● WHAT THIS TASK INVOLVES
Going down the listing below, print exactly each line from the one with "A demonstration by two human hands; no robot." up to and including the one with "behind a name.", and skip the rest.

● SUPPLIED DATA
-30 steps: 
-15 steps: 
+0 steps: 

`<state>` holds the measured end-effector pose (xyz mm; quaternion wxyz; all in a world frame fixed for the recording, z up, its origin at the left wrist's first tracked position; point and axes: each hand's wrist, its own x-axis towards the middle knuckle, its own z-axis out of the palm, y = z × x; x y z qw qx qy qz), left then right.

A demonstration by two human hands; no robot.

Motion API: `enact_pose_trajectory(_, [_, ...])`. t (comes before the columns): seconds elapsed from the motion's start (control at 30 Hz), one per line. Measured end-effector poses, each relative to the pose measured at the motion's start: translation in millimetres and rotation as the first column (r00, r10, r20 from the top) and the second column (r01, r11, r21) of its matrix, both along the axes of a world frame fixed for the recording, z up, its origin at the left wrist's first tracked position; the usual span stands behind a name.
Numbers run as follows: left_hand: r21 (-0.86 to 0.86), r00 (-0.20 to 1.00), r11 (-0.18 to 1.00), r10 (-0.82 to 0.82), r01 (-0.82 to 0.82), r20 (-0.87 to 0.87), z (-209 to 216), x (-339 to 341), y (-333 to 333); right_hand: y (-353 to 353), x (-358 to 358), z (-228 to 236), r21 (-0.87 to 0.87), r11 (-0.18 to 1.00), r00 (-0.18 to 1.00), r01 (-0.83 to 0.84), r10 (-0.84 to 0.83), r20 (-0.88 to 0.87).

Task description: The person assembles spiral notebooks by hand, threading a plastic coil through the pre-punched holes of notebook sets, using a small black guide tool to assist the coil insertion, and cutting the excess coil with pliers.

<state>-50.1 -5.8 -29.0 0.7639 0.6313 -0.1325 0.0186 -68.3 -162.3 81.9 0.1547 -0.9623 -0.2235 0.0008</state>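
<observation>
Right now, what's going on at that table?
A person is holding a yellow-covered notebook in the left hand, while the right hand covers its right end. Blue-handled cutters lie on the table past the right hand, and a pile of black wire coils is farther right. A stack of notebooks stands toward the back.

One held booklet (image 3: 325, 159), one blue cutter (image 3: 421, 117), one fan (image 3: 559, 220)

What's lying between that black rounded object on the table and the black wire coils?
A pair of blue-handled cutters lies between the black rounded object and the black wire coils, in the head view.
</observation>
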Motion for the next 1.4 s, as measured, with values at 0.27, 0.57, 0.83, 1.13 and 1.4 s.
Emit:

● SOLUTION BELOW
A demonstration by two human hands; no robot.

Motion API: `enact_pose_trajectory(_, [_, ...])`. t (comes before the columns): seconds elapsed from the motion's start (control at 30 Hz), one per line. Measured end-effector poses, each relative to the pose measured at the motion's start: translation in millimetres and rotation as the first column (r00, r10, r20 from the top) and the second column (r01, r11, r21) of its matrix, both along the axes of a world frame fixed for the recording, z up, its origin at the left wrist's first tracked position; the usual span stands behind a name.

With the answer given, the exercise is closed.